If she using you to get money etc, because she knows you won't say no. Perhaps your stock answer needs to be "I need to discuss this with dad" before giving an answer. I don't mean making your DH the 'bad' parent but more in letting her know that you and your DH are a team and that and financial decision and are made together.

I do think you need to take a step back and her and her DH make their own mistakes. You could give them all your money and it still won't be enough. Yes support them in getting help for the debt/budgeting issues so they can clear them and move forward in a positive way.

pausingforbreath Thu 27-Feb-14 12:55:03


DowntonTrout Thu 27-Feb-14 12:53:41

Ok, maybe feeling the pain is too strong a statement. I think what I mean is letting them learn from their mistakes instead of solving their problems for them smile

pausingforbreath Thu 27-Feb-14 12:51:22


Well done, you have taken a small step - lots of small steps will amount to a huge change , just stick at it.

Look forward to the time , when the phone rings from your DD1 you don't panic - she's ringing for a chat, a catch up not because you are her cash cow.

Look forward to your next holiday with your younger Dd without being made to feel guilty.

'They need to feel the pain' - not as I would put it smile .

You are NOT punishing them by withdrawing 'unreasonable' demands on your purse.

You are GIVING them ownership of their own responsibilities.
If they have you as an easy back up - no reason to make considered choices.
If she's treated as an adult - she will become one.

I read somewhere.

'There are two gifts we should give our children.
One is roots and the other is wings'.

Don't punish yourself , but stay strong with your boundaries.

DowntonTrout Thu 27-Feb-14 12:51:13

Dutcoma that is very true. I'm far too emotionally invested. DH doesn't get involved and she knows better than to try it with him. When he does, it's final and there is no argument. I should learn from that.

DowntonTrout Thu 27-Feb-14 12:46:38

It was ok in the end. We stuck to our plans. She was grateful for her presents and didn't resent DD2. I managed to stay calm and that helped. My mum was very ill at that point and so it was a bit of distraction really.

Mum died after they'd gone and there was a lot of pressure to come home. I flew them down for the funeral but only for a few days because I just couldn't cope with everything turning into a drama at that point. There was a bit of attention seeking FB posting within an hour of mum dying and I had to ask that nothing else be posted until I had had chance to speak to everyone myself. Honestly, sometimes FB is the devil, I didn't want mums death publicising like that.
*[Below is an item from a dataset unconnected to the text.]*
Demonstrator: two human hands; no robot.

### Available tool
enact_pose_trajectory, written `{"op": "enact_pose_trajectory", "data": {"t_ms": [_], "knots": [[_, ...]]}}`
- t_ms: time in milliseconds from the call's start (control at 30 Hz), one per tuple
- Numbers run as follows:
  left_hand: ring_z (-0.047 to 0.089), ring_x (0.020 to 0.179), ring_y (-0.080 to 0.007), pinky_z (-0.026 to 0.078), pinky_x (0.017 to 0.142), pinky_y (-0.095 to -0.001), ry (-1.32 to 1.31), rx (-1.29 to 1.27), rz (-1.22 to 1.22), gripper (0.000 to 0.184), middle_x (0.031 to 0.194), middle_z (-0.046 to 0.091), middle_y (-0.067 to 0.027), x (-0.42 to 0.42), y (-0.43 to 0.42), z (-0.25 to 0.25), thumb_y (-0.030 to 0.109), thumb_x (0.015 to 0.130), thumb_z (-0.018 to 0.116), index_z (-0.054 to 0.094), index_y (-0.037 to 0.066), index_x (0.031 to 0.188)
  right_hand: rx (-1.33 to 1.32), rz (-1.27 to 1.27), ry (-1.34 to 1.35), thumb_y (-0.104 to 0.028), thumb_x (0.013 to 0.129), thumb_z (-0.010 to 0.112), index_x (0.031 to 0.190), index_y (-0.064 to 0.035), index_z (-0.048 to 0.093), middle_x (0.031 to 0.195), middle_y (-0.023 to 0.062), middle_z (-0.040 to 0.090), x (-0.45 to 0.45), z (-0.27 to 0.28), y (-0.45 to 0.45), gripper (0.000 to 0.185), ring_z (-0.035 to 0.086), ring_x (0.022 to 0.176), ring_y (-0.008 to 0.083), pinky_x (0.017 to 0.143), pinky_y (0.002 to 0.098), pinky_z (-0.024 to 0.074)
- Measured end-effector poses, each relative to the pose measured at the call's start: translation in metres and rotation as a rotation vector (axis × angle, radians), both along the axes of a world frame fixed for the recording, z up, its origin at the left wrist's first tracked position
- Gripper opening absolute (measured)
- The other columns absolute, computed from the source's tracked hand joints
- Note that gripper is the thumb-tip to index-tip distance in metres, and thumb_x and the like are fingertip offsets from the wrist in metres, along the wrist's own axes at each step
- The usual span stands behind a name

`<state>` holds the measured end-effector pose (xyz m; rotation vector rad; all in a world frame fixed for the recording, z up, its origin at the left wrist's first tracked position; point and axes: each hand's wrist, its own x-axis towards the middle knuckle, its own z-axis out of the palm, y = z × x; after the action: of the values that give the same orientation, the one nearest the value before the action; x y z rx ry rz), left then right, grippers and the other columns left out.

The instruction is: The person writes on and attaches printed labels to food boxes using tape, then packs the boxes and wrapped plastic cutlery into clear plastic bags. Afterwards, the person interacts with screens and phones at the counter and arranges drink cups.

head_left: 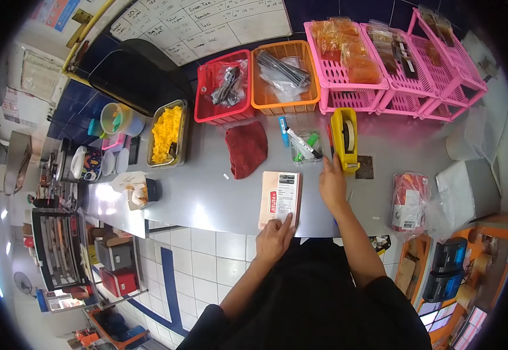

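Note:
A flat stack of pale paper bags [270, 201] with a red printed logo lies near the counter's front edge. A white printed label [287, 195] sits on the top bag. My left hand [274, 240] rests at the near edge, index finger stretched onto the label and the other fingers loosely bent, holding nothing. Farther right, my right hand [331, 175] reaches beside the yellow tape dispenser [343, 131], fingertips apart near the lower end of a slim red object [329, 139]. Whether they touch it is unclear. Left of that hand stands a clear holder [306, 156] with markers.
A red cloth [247, 149] lies behind the bags. Along the back are a red basket [223, 114], an orange basket [286, 108] and pink racks [353, 87] of sachets. A yellow-food container [167, 134] stands left; a wrapped red pack [410, 201] lies right.

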<state>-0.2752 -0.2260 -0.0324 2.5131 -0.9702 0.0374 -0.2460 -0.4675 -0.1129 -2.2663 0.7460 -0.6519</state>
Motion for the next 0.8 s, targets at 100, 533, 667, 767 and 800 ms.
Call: {"op": "enact_pose_trajectory", "data": {"t_ms": [100, 533, 667, 767, 800], "knots": [[0.058, 0.07, -0.0204, 0.05, 0.058, -0.0341, -0.083, -0.035, -0.08, 0.043, 0.086, 0.054, -0.0045, 0.01, 0.011, -0.003, 0.027, 0.084, 0.075, 0.067, 0.019, 0.125, -0.36, 0.037, 0.298, -0.006, 0.09, 0.055, 0.132, 0.001, 0.056, 0.145, 0.0238, 0.046, 0.014, -0.005, 0.004, 0.043, 0.052, 0.123, 0.0392, 0.106, 0.0418, 0.0425], [0.056, 0.059, -0.0216, 0.046, 0.054, -0.0341, 0.267, -0.508, 0.097, 0.029, 0.071, 0.058, -0.0091, 0.024, 0.027, 0.001, 0.025, 0.09, 0.073, 0.067, 0.003, 0.072, -0.181, 0.046, 0.41, -0.007, 0.083, 0.063, 0.099, -0.0006, 0.059, 0.084, 0.0152, 0.064, -0.02, 0.027, 0.004, 0.018, 0.067, 0.079, 0.0351, 0.067, 0.0453, 0.0538], [0.052, 0.06, -0.0125, 0.042, 0.054, -0.0296, 0.815, -0.51, 0.282, 0.03, 0.066, 0.057, -0.0055, 0.021, 0.013, 0.026, 0.029, 0.094, 0.068, 0.069, 0.0, 0.089, 0.355, 0.04, 0.139, -0.009, 0.078, 0.072, 0.09, -0.0029, 0.054, 0.074, 0.014, 0.063, -0.075, 0.05, 0.042, 0.022, 0.066, 0.071, 0.0299, 0.065, 0.0375, 0.0522], [0.052, 0.062, -0.0091, 0.043, 0.056, -0.0284, 1.047, -0.53, 0.187, 0.034, 0.069, 0.058, -0.0006, 0.018, 0.007, 0.017, 0.03, 0.098, 0.063, 0.068, -0.001, 0.109, 0.394, 0.345, -0.046, -0.01, 0.081, 0.074, 0.089, -0.0049, 0.054, 0.083, 0.0097, 0.068, -0.097, 0.078, 0.093, 0.022, 0.069, 0.072, 0.0239, 0.07, 0.0313, 0.0544], [0.053, 0.064, -0.0085, 0.043, 0.058, -0.0272, 1.089, -0.655, 0.186, 0.033, 0.071, 0.06, -0.0008, 0.019, 0.005, 0.012, 0.029, 0.099, 0.062, 0.067, -0.002, 0.11, 0.395, 0.334, -0.049, -0.01, 0.081, 0.074, 0.089, -0.0049, 0.054, 0.083, 0.0097, 0.068, -0.095, 0.083, 0.102, 0.022, 0.069, 0.072, 0.0239, 0.07, 0.0313, 0.0544]]}}
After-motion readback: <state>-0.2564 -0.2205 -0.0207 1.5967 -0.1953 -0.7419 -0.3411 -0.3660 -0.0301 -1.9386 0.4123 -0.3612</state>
Dutchoma Thu 27-Feb-14 12:42:23

Downton yes, you are right. Please don't be swayed by the emotional blackmail (including suicide attempt) your daughter may or may not employ.
One thing that helped in our situation was that my husband could get through to my daughter more than I could. We are too alike and strike sparks or each other. But my husband who was much calmer sometimes got results where I did not. I don't know whether that may be the same in your case.

Clutterbugsmum Thu 27-Feb-14 12:28:22


How did christmas go when you put boundries in place as to what you were prepared to let you dd do.

Did you stick with them or did your dd manage to get her own way.

DowntonTrout Thu 27-Feb-14 12:16:10

Everything you say pausing I agree with.

I mistakenly saw what I was doing as strength but really it's been my weakness.

I haven't offered the money. They need to feel the pain to stop repeating this pattern don't they?